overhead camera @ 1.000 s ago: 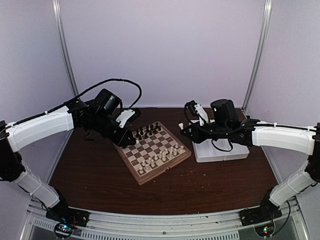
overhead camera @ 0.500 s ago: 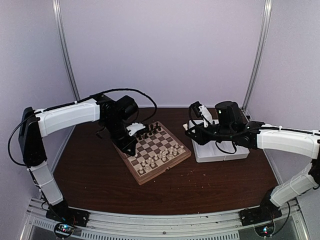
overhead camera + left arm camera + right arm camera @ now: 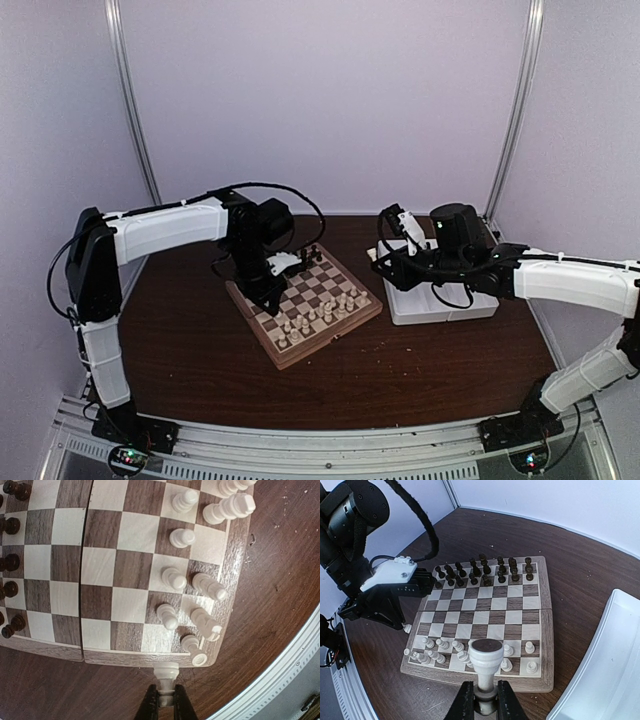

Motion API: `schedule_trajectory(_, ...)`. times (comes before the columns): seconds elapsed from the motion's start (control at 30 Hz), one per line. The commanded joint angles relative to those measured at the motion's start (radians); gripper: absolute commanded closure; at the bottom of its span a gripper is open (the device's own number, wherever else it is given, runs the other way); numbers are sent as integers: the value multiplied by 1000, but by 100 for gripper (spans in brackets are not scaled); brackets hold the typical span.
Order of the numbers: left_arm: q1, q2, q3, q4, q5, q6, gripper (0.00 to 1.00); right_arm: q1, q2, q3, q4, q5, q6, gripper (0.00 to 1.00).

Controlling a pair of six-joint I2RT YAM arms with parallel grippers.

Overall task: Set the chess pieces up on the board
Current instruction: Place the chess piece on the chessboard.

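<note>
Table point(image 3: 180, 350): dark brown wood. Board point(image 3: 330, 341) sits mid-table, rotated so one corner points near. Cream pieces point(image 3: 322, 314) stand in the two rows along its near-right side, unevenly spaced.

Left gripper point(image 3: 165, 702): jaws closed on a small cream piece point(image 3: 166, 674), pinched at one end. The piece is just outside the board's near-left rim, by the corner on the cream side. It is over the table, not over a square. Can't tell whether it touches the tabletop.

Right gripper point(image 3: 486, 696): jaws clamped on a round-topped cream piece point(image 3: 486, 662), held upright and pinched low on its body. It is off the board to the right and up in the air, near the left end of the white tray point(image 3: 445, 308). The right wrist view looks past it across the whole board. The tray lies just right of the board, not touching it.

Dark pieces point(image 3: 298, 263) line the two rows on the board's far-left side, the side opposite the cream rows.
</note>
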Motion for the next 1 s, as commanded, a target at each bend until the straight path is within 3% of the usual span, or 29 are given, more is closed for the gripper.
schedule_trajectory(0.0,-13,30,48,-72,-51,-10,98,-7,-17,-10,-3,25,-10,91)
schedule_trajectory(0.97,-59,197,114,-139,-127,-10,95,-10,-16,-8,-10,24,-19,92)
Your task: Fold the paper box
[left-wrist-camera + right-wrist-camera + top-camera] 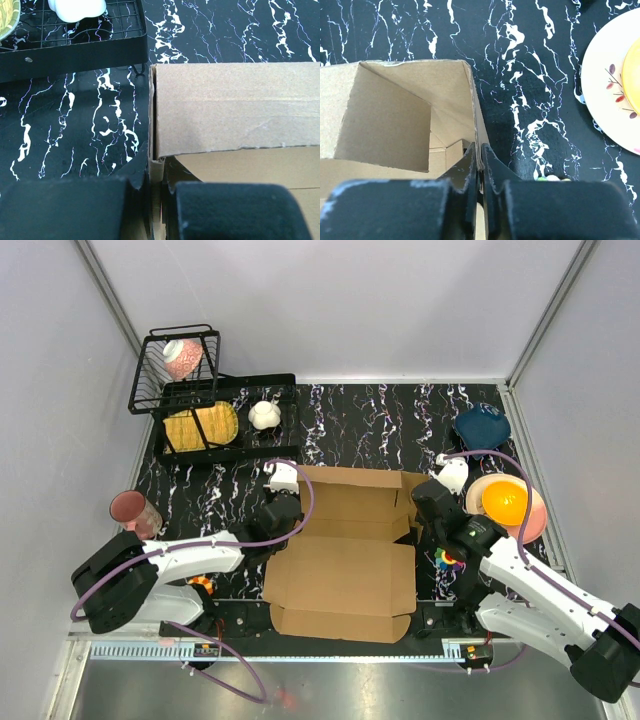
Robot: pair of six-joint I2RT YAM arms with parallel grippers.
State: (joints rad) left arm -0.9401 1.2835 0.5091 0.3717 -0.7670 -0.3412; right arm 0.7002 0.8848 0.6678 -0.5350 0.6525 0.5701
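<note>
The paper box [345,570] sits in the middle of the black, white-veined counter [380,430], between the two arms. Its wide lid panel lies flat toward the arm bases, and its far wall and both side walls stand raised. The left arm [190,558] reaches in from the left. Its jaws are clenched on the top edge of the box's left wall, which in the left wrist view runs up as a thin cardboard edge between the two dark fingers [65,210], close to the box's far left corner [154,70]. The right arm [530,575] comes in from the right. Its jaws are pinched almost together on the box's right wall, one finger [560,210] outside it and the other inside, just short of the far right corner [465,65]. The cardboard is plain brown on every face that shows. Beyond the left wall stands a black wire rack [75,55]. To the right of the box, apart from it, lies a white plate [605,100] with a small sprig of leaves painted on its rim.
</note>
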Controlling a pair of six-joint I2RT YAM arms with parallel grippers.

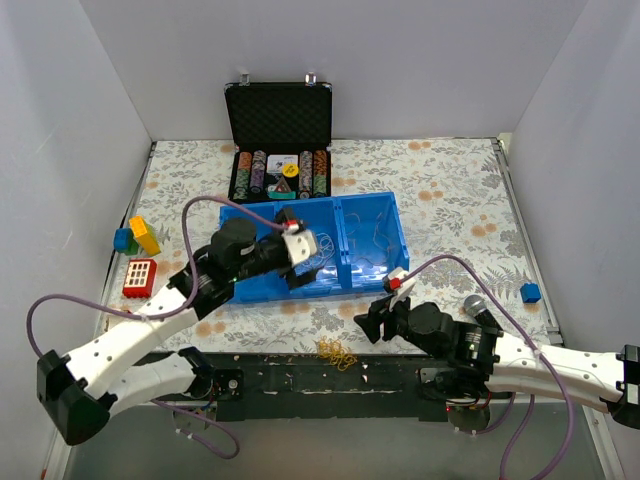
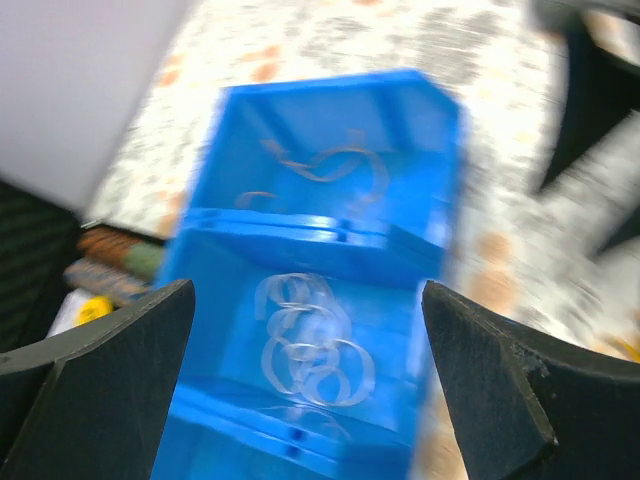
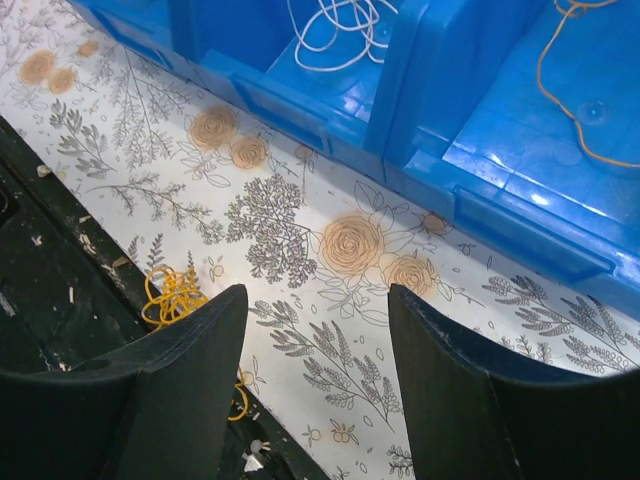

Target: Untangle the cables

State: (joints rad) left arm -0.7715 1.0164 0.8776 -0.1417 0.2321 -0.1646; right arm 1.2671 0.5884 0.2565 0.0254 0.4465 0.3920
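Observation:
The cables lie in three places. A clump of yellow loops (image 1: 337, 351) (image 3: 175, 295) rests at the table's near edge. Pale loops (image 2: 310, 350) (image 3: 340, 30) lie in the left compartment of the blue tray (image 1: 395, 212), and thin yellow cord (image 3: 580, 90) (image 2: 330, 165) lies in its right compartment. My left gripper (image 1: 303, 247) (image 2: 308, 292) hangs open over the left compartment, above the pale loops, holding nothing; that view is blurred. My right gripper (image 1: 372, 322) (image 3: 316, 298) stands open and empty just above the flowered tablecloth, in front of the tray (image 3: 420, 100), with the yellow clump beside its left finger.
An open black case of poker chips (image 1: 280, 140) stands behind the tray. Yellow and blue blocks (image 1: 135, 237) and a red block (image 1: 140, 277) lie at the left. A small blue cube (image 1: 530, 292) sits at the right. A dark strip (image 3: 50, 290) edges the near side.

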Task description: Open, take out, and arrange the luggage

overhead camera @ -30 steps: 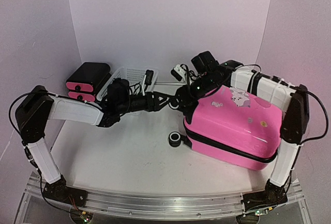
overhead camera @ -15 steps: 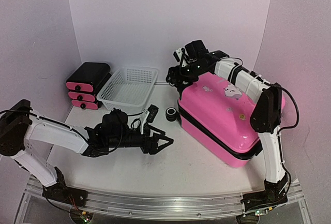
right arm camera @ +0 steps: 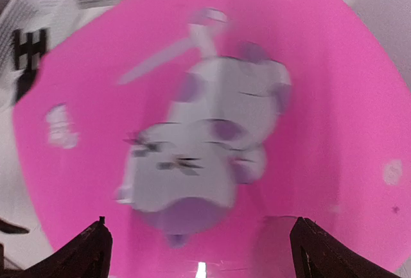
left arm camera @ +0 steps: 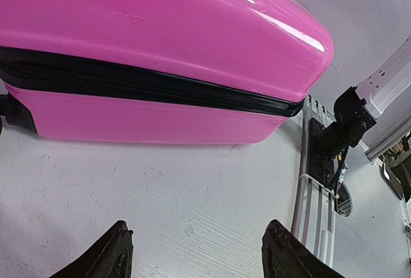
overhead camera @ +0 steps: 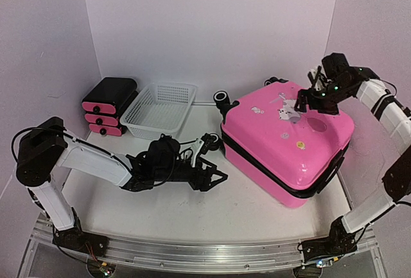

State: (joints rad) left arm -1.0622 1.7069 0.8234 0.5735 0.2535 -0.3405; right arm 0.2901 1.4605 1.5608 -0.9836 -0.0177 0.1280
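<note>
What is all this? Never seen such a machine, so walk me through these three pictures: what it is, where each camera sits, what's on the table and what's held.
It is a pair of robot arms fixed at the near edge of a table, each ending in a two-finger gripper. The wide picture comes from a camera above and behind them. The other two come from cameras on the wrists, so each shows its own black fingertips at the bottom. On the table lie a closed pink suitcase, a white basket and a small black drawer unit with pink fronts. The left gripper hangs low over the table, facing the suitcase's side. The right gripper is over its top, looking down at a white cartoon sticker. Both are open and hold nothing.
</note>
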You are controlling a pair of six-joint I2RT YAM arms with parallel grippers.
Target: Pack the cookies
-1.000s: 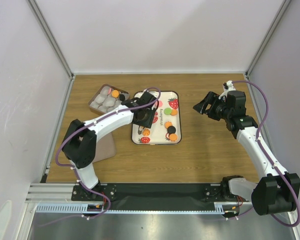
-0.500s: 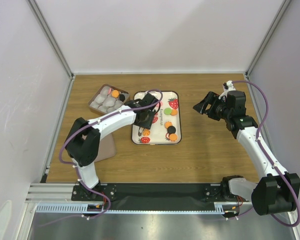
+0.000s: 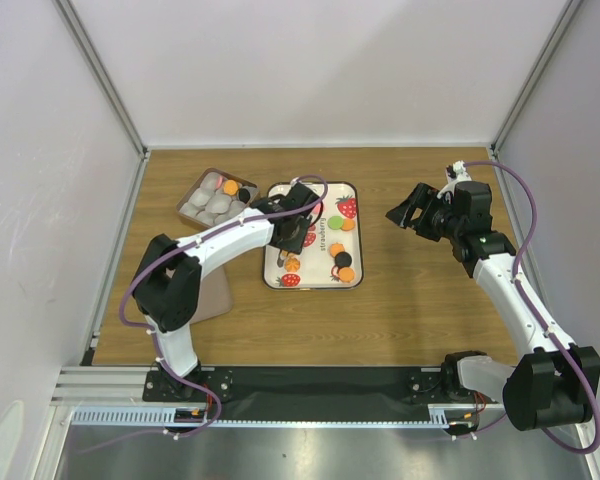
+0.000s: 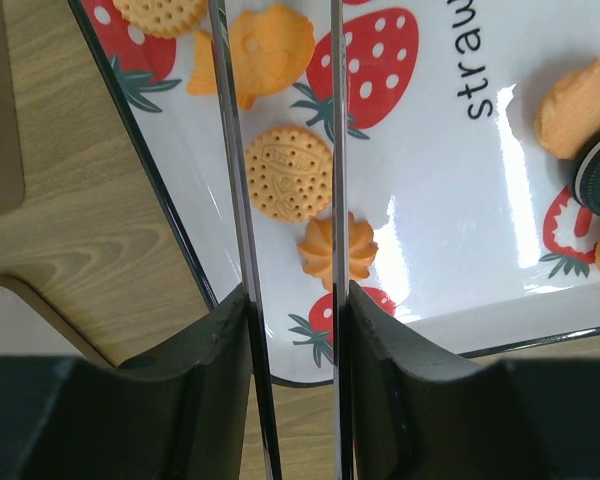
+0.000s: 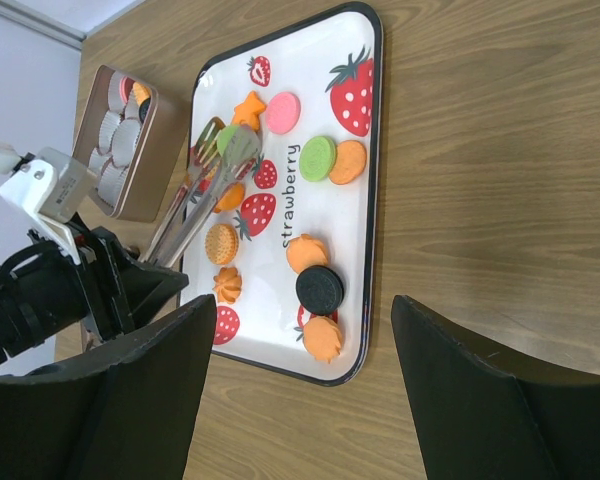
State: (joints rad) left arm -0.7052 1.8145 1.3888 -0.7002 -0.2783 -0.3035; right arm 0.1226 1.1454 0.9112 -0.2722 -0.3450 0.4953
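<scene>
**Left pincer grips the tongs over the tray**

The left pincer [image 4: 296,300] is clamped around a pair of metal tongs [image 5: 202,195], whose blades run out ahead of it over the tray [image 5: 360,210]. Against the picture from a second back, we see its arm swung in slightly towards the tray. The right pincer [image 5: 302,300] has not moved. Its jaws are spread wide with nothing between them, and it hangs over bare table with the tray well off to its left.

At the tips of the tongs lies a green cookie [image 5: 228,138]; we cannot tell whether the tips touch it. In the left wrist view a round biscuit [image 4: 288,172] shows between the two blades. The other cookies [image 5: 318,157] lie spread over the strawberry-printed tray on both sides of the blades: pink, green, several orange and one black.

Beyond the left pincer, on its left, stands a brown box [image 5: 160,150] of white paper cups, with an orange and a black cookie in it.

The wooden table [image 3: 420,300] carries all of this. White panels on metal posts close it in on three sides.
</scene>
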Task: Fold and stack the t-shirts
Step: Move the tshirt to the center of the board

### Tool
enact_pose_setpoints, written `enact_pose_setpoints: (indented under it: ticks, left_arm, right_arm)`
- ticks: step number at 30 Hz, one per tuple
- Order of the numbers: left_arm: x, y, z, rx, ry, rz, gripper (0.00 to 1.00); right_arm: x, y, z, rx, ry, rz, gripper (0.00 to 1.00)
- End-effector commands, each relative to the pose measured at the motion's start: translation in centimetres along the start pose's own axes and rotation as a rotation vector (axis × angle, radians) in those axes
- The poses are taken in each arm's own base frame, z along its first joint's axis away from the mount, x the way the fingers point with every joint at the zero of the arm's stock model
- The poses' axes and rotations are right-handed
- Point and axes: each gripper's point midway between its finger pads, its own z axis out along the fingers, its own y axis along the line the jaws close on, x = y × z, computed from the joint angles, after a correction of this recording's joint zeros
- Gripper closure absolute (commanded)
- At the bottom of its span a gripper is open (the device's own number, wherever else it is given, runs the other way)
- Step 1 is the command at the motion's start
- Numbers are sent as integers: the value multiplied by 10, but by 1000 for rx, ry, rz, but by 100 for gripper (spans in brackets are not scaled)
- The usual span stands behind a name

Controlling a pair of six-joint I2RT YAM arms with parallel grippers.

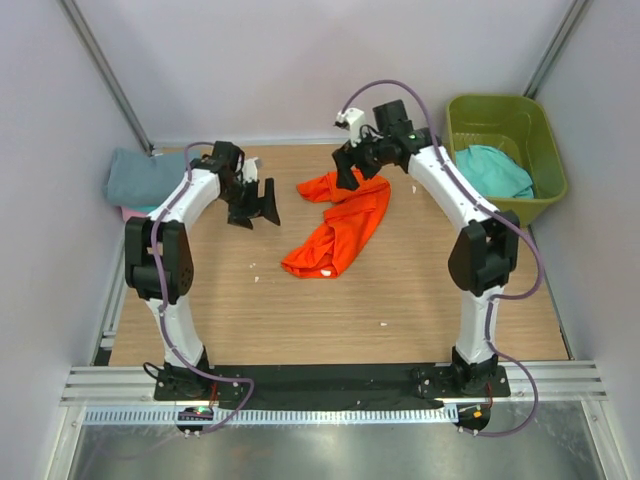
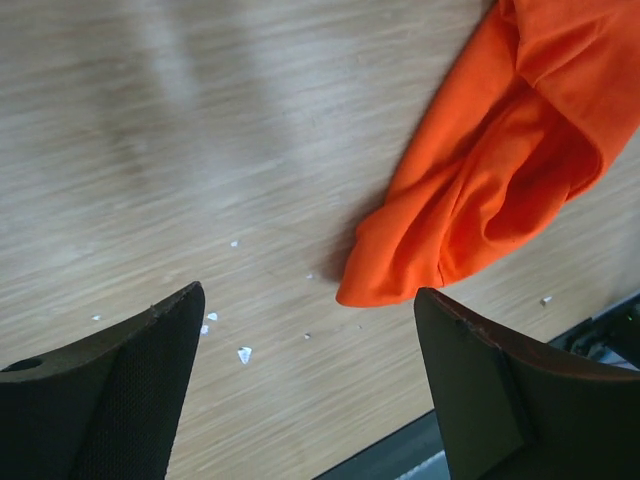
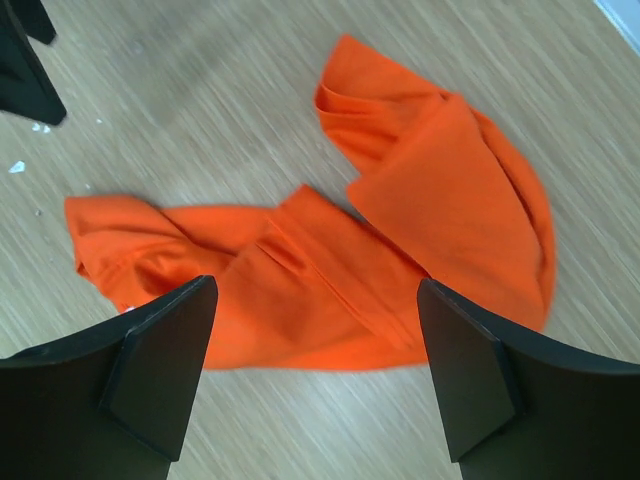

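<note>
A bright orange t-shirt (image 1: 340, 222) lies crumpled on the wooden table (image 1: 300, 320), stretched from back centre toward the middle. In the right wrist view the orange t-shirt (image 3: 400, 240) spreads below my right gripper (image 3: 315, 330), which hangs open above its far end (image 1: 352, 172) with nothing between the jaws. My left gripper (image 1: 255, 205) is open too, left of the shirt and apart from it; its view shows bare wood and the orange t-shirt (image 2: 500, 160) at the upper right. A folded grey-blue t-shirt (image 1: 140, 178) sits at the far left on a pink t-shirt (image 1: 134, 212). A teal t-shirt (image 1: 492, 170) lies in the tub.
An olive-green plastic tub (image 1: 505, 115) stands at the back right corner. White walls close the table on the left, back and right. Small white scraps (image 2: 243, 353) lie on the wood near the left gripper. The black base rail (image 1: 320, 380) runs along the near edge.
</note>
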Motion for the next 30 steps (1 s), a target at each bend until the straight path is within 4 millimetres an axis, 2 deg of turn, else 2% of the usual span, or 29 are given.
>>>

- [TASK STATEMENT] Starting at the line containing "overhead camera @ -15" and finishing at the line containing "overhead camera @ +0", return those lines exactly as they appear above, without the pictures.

- [ANSWER TO THIS TASK]
overhead camera @ -15 steps: 
right arm camera @ +0 steps: 
left arm camera @ +0 steps: 
overhead camera @ +0 steps: 

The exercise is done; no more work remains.